8. Cuando se deterioraba la moral, la penitencia eclesiástica cumplía su función expiatoria. Para los pecados graves (apostasía, homicidio, adulterio) había una confesión pública (exhomologesis) y una penitencia pública[62]. La confesión en la Antigüedad cristiana no estaba ni mucho menos tan individualizada y desgajada de la disciplina general de la Iglesia como lo ha estado después hasta hoy. El concepto de la esencial santidad de la Iglesia estaba todavía muy hondamente presente en la conciencia de los cristianos. A veces llegó a discutirse vivamente si tras una caída grave es posible reconciliarse más de una vez (cf. § 17). Los penitentes públicos no recibían la sagrada eucaristía. El tiempo de la penitencia se abreviaba a veces por la intercesión de confesores o mártires[63] (precedente de las indulgencias). La readmisión (reconciliatio) tenía lugar el Jueves Santo.

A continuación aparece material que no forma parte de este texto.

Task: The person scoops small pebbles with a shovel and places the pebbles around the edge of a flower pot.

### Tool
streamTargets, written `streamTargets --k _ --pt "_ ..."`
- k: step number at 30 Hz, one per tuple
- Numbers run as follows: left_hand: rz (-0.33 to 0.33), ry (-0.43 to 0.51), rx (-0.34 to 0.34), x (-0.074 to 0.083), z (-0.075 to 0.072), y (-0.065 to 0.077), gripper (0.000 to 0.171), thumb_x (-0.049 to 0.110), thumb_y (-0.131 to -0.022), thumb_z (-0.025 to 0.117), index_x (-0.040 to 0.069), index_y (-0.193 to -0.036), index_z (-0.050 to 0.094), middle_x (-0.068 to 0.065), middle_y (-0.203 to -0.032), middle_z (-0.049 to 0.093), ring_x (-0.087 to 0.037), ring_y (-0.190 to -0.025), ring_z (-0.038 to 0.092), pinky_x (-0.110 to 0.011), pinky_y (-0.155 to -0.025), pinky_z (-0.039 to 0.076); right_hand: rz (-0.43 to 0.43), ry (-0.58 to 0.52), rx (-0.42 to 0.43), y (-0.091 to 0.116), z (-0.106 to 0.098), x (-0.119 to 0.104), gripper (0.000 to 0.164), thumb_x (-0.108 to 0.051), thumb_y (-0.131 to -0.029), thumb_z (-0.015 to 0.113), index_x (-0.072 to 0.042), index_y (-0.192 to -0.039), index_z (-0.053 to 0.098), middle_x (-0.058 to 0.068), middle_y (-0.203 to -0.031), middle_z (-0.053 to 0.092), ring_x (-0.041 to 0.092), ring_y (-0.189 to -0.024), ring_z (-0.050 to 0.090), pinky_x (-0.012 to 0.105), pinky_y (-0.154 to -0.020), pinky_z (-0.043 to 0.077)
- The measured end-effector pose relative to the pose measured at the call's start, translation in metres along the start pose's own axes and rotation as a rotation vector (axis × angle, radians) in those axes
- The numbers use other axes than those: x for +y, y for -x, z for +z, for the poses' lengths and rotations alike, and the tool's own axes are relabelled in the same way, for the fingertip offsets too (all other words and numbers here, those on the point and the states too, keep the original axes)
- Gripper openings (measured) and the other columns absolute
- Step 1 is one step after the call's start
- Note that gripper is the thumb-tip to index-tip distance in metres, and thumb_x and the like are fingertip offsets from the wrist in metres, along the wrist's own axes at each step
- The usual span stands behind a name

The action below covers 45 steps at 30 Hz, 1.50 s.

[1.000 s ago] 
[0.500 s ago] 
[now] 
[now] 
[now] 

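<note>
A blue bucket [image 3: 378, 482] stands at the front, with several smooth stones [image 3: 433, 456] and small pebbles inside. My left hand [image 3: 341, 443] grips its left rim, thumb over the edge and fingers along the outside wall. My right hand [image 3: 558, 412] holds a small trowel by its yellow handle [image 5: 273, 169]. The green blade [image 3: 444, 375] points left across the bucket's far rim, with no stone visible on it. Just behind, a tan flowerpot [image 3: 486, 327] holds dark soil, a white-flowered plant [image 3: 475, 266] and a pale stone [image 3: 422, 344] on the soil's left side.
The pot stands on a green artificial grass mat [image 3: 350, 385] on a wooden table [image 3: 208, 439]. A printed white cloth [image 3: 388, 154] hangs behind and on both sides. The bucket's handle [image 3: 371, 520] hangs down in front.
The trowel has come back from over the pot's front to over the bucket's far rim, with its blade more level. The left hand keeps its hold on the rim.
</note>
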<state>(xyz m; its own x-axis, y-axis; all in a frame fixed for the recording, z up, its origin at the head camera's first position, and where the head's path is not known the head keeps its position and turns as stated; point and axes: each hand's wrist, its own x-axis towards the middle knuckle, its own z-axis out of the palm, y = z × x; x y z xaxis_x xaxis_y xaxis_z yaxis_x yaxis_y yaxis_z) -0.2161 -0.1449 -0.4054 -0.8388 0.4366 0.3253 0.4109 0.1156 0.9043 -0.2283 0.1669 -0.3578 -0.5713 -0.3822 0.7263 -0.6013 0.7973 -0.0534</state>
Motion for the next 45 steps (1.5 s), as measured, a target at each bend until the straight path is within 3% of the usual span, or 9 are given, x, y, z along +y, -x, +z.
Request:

Al lado de esta praxis penitencial «oficial», a la que todo cristiano estaba sometido, se desarrolló, particularmente en el monacato o en conexión con él (cf. § 32), la posibilidad de una dirección espiritual personal: el oprimido o abatido por sus pecados se dirigía en busca de consejo, ayuda e intercesión a su padre «espiritual», quien lo encaminaba a la penitencia y con ello al perdón de la culpa. Aquí no se buscaba el poder sacramental, sino el enriquecimiento espiritual particular: al principio los monjes eran en su mayoría legos. Se comprende que en torno a la práctica de la penitencia y al poder de perdonar los pecados surgiesen muchas desavenencias entre monjes y sacerdotes (sobre todo en Oriente); la confesión auricular, en su forma fijada más tarde, tiende a abarcar ambas cosas: la dirección espiritual y consejo personal y el perdón sacramental.

Notas

[57] «Que se entrega en remisión de los pecados... por los apóstoles y por muchos»; «Cuerpo y Sangre de la nueva y eterna alianza» (Mt 26,28ss; Mc 14,22ss; Lc 22, 19ss).

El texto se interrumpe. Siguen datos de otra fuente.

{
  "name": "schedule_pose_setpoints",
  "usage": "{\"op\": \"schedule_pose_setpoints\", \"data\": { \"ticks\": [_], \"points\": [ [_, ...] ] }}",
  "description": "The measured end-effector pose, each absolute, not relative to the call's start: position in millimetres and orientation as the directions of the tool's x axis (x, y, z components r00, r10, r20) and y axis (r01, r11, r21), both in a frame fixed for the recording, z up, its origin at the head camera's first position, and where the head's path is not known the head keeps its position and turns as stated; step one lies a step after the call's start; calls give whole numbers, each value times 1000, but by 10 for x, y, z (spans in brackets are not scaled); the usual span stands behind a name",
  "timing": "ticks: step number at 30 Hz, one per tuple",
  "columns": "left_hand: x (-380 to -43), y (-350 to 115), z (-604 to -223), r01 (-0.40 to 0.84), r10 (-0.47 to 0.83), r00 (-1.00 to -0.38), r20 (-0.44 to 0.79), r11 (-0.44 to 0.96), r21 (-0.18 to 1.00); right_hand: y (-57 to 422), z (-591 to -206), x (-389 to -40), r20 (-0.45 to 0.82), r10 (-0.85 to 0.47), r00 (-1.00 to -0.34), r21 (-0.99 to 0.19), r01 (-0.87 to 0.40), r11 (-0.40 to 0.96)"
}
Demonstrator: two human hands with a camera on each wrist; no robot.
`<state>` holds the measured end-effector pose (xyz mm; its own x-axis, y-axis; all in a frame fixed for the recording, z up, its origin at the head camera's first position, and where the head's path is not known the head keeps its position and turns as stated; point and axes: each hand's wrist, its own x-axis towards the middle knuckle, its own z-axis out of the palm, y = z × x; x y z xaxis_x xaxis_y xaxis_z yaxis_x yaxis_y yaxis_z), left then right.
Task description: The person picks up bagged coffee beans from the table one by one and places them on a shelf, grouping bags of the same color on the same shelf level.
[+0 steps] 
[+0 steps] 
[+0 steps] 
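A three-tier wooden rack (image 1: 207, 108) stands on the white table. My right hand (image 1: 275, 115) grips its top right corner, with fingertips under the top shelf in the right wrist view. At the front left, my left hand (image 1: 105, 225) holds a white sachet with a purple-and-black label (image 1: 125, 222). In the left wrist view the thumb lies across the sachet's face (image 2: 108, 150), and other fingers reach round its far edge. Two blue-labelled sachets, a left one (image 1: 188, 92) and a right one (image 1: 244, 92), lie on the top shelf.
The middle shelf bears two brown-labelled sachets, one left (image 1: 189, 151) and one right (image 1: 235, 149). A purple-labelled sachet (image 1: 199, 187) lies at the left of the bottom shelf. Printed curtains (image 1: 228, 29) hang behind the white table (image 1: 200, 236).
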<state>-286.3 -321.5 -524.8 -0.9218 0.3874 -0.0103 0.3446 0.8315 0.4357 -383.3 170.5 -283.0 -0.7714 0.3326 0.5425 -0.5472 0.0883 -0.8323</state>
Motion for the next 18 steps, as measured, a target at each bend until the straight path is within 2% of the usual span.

[58] «Cuerpo y Sangre del Señor» (1 Cor 11,23ss).

[59] En todas partes aparece el relato de la institución en el centro de celebración eucarística, como también la petición de la actuación consecratoria del Espíritu Santo (epiclesis) y el recuerdo de la pasión, resurrección y ascensión del Señor (anamnesis), a lo cual aún se añadían oraciones por la aceptación de las ofrendas y preces por los vivos y difuntos.

[60] La Didajé también nos habla de una oración rezada tres veces al día (la del padrenuestro).

[61] La expresión está tomada del lenguaje militar = el día en que uno está de guardia espiritualmente (statio). La liturgia estacional era la que se celebraba en las diversas «estaciones», por turno en las diversas iglesias de Roma, presidida Por el papa o uno de sus vicarios.

[62] Siempre que se tratase de pecados públicos, esta confesión era, desde luego, individual. Se discute si, fuera de este caso, había también una confesión pública individual. León I, en un decreto oficial, se pronunció muy duramente contra la costumbre de leer públicamente los pecados de cada uno de los penitentes; el estado de conciencia particular basta con darlo a conocer a los presbíteros en una «confesión secreta» (Poschmann).

[63] Esta intercesión existía también en forma escrita, esto es, al penitente se le entregaba un libellus pacis.